Aquarius ices Everest, blames market, unions

[miningmx.com] – AQUARIUS Platinum has put its Everest mine on care
and maintenance, citing a cocktail of difficulties that include ramp-up and disruptive
labour difficulties, as well as sub-economic prices for platinum group metals.

Earlier this month, the company said it had temporarily closed its Marikana mine; a
clear indication that the pressure on South Africa’s sector had ratcheted up
notwithstanding a softening in the rand against the dollar.

Based on March quarter operating data provided by Aquarius Platinum, the company
has now shed 24% of total mine production and some 30% of attributable
production, equal to some 120,000 ounces (annualised March quarter).

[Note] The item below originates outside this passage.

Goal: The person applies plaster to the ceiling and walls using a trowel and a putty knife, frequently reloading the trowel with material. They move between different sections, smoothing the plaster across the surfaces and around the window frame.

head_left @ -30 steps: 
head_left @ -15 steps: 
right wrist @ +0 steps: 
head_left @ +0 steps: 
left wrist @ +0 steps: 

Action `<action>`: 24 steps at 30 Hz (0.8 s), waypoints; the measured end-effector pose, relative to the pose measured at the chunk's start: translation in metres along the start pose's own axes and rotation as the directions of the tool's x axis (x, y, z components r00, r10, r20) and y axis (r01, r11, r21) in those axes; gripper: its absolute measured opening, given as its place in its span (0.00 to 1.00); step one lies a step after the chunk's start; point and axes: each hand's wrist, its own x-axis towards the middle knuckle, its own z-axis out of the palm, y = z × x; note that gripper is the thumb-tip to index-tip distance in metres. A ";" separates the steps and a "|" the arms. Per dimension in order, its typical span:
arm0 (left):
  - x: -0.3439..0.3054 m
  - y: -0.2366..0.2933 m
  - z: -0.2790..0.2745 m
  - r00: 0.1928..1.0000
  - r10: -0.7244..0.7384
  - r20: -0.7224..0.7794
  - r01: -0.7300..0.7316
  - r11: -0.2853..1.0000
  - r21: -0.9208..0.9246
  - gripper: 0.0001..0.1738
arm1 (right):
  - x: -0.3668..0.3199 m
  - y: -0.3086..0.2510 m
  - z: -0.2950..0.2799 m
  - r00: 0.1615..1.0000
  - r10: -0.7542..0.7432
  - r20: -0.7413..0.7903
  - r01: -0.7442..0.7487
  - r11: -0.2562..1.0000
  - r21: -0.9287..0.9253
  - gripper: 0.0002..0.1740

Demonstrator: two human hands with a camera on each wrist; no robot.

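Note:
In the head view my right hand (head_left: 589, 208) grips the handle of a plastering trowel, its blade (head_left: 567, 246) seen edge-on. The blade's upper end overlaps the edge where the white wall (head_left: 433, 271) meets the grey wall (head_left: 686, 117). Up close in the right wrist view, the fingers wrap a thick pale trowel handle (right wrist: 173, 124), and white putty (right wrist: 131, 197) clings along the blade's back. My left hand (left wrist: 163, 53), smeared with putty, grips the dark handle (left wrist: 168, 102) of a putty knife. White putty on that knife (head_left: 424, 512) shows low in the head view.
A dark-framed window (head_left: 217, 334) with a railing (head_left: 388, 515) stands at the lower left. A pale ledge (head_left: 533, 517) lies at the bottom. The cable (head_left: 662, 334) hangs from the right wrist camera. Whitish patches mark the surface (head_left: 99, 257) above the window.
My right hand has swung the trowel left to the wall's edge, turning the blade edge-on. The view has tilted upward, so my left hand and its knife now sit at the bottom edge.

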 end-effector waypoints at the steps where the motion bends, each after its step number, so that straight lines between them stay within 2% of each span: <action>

Shares in Aquarius fell 10% in the first hour of JSE traded. The share is now priced
at R7.10/share. It has fallen more than 60% since the beginning of the year.

All eyes will certainly switch to the rest of the South African platinum sector,
including Anglo American Platinum (Amplats), which said it was studying options
regarding optimising its own asset suite – a statement thought to mean closures and
retrenchments.

The distress in the sector prompted mines minister, Susan Shabangu, to convene a
meeting of MIGDETT (Mining Industry Growth, Development and Employment Task
Team) on June 19 in an effort to find ways of supporting the industry.

Aquarius said that putting Everest on care and maintenance was prudent considering
the pressure placed on the company’s balance sheet. In the nine months ended
March, Aquarius had seen a cash outflow, including from investing activities, of
$110m to $206.7m. Everest’s sustaining capital is not particularly crippling (R79.4m
in the March quarter versus R75m for Marikana), but it’s clear that with only a week
of the financial year remaining, Aquarius was unlikely to reverse its $122.9m loss as
reported in the nine months until end-March.

“[T]he board of Aquarius has concluded that the only defensible strategy for any
platinum producer is to cut all non-essential capital expenditure, and place all non-
contributing assets on care and maintenance while optimising profitable operations
for maximum contribution in the current low price environment.’

This is akin to “battening down the hatches’, but it makes the future of Aquarius
Platinum as a platinum operator dependent on its two extant mines: the mature
Kroondal mine, and the operations of Mimosa Platinum Mines in Zimbabwe.

According to the Financial Times on June 20, Zimbabwe President Robert
Mugabe described current indigenisation – in which Aquarius Platinum must part
with control of the asset – as “too generous’.

Stuart Murray, CEO of Aquarius Platinum, was not immediately available for
comment, but the company said in a statement to the JSE that poor ground
conditions and “ongoing disruptive industrial relations over an extended period’,
coupled with low PGM prices, had made its decision inevitable. The mine was closed
effective June 21.

“The board is of the view that the platinum market is in an abiding surplus, with the
industry generating nearly half a million ounces of unneeded platinum each year
due to the current European economic crisis,’ Aquarius said.

“From an operating perspective, costs continue to rise at above the rate of inflation,
while labour productivity has declined,’ it said.

Tellingly, Aquarius Platinum said in its March-quarter operational and financial
report that labour relations were at an ebb, and identified new union the Associated
Mineworkers and Construction Union (Amcu).

However, it also suggested that ceasing mining at Everest for a 12 to 18-month
period in favour of aggressive development was an option, as it sought the best way
to integrate expansion into Everest South, now known as Buttonshope; the property
Aquarius bought from Northam Platinum.

In this respect, Aquarius said the effect of stopping mining at Everest would be
“value neutral’ given the current PGM price environment.